Ségou s’étire sur 8 km, le long du fleuve Niger. Sur l’avenue principale bordée de balanzans, les bâtiments administratifs, d’un style colonial très particulier sont tous colorés différemment et agrémentés de magnifiques jardins. Les quartiers d’habitation sont bâtis en banco rouge formant des cours intérieures où sont traditionnellement plantés les arbres à karité. Le marché paysan, le marché des potiers et un quartier de boutiques artisanales animent la ville mais c’est vers le fleuve que se concentre l’essentiel de l’activité. Le va-et-vient des pirogues et des pinasses forme un ballet fragile et coloré qui contraste avec l’étendue et la puissance du Niger. Le campement des pécheurs Bozo, les villages de Kalabougou (les potiers), de Ségoukoro (tombeau de Biton Coulibaly) et de Farako (fabrication des bogolans) qui se visitent en pinasse sont les compléments naturels de la ville.

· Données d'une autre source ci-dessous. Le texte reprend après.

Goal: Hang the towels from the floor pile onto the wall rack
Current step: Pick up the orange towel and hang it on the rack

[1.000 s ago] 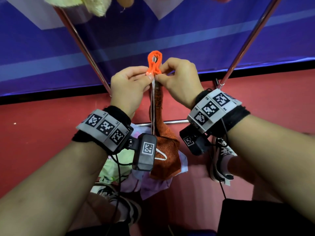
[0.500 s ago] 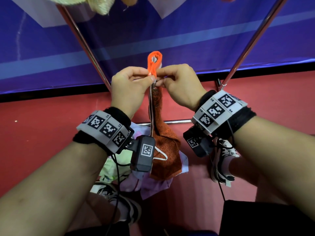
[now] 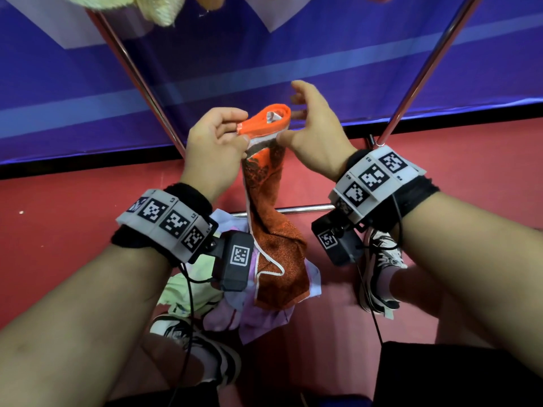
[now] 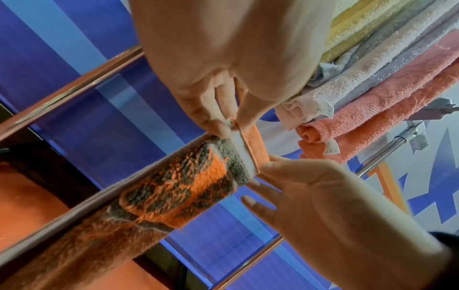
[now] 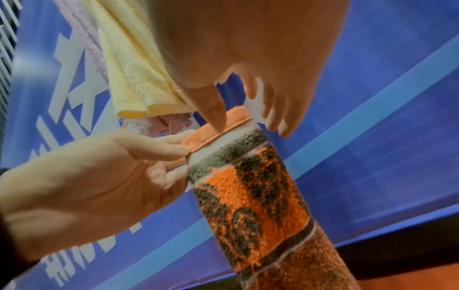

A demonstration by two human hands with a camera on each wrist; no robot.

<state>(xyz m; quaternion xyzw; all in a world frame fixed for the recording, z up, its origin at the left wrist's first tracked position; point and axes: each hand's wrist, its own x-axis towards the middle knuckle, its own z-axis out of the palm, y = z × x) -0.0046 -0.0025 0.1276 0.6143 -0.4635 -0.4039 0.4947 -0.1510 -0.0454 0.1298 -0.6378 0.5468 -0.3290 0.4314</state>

Historiquement, Ségou est l’ancienne capitale de l’empire bambara. Kaladjan Kouloubaly a été le fondateur du premier village au 17° siècle. Puis plusieurs princes kouloubaly se sont succédé à la tête du pays bambara. Parmi eux, Biton Kouloubaly, chef incontesté, a particulièrement développé le royaume bambara. Par la suite, les Peulhs prendront le pouvoir sur les Bambara avant de s’allier avec eux pour lutter contre El Hadji Oumar, le roi Toucouleur, qui s’empare de Ségou (1861). Mais dès 1880, les troupes françaises entrent à Ségou. En 1892, un officier de l’armée coloniale est tué et donne lieu à une terrible répression. Après avoir résisté à l’islam, les Bambara ont massivement adopté la religion chrétienne. La colonisation a essentiellement apporté à Ségou le rétablissement, dans leurs lits fossiles, des bras du fleuve Niger, avec près d’un million d’hectares irrigués, grâce à la résurrection des anciens défluents. Le barrage de Markala (à 40 km au nord de Ségou) est inauguré en 1947.